Entre solidarité avec les alliés et risque d’escalade, la stratégie d’Emmanuel Macron soulève une question : jusqu’où la France doit-elle s’impliquer dans un conflit qui n’est pas le sien ?
Macron aime-t-il vraiment les Français ?
La question mérite d’être posée.
Non pas par provocation gratuite, mais par souci de cohérence politique.
Car comment comprendre qu’un président dont la première responsabilité est la protection et le bien-être de son peuple choisisse de s’impliquer dans une guerre qui, à première vue, ne concerne en rien la France ?
Dans la crise actuelle autour de l’Iran, les faits interrogent.
Lorsque la coalition formée autour des États-Unis et d’Israël a élaboré ses plans d’attaque contre Téhéran, Paris n’a pas été associé aux décisions stratégiques.

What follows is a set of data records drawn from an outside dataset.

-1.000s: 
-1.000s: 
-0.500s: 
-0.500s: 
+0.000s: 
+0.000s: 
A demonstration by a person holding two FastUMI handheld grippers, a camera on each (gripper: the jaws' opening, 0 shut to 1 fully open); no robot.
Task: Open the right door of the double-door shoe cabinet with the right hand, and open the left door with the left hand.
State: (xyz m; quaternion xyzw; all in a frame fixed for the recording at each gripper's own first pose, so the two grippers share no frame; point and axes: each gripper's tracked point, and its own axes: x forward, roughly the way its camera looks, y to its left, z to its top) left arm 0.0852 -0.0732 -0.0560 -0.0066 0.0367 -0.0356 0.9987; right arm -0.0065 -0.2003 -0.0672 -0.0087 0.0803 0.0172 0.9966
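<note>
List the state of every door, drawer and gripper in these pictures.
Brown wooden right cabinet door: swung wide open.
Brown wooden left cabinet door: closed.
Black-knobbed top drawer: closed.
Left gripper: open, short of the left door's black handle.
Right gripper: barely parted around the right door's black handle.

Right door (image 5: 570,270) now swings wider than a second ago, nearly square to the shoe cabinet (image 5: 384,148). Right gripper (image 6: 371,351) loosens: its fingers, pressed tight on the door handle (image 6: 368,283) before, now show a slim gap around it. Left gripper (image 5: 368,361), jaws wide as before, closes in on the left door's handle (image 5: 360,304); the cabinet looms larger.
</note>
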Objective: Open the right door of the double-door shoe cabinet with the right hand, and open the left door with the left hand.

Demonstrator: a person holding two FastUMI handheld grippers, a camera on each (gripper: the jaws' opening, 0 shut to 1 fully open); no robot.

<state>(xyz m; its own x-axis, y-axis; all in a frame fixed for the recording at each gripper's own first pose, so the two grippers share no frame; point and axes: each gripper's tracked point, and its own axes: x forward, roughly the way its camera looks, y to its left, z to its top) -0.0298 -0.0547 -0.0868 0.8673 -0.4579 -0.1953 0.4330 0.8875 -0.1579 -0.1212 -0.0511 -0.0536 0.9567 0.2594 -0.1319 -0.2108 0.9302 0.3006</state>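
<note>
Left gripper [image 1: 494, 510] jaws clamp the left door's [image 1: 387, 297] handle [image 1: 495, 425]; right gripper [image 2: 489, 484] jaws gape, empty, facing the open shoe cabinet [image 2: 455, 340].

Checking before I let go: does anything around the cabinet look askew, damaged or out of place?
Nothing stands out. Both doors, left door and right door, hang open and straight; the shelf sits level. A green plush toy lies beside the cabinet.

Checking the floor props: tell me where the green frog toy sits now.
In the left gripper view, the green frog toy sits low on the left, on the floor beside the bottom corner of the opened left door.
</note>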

La France n’a ni été consultée, ni réellement informée en amont.
Pourtant, au moment décisif, le président Emmanuel Macron semble prêt à aligner la France sur la stratégie de Donald Trump et du gouvernement de Benjamin Netanyahu.
Pourquoi une telle précipitation ?
Plusieurs pays européens ont pourtant choisi une autre voie.
L’Italie, la Belgique et l’Espagne ont refusé que leurs bases militaires servent de plateformes pour une attaque contre l’Iran. Leur priorité est claire : éviter d’entraîner leur territoire et leurs populations dans une escalade militaire aux conséquences imprévisibles.
La logique est simple : protéger son peuple d’abord.
Mais la France semble faire un choix différent.
En autorisant l’utilisation de certaines infrastructures militaires par les États-Unis, Paris accepte de facto de devenir une pièce dans un jeu géopolitique qui la dépasse peut-être.
Et la question devient alors légitime :
la France agit-elle pour ses intérêts… ou pour ceux des autres ?
Car dans une guerre moderne, les représailles ne sont jamais abstraites. Elles peuvent être économiques, diplomatiques, cybernétiques ou même sécuritaires.
Autrement dit, chaque décision militaire expose directement les citoyens.
Dans ces conditions, le rôle d’un chef d’État n’est-il pas d’abord de préserver la sécurité de son pays ?
L’histoire montre que les grandes puissances ont souvent déplacé les théâtres de guerre loin de leur territoire. Mais les alliés, eux, en paient parfois le prix.
La France doit-elle accepter ce rôle ?
Au fond, la question dépasse la personne d’Emmanuel Macron.
Elle touche à la souveraineté française et au droit des peuples européens de ne pas être entraînés dans des conflits qui ne sont pas les leurs.
Car aimer son peuple, c’est aussi savoir dire non aux guerres inutiles.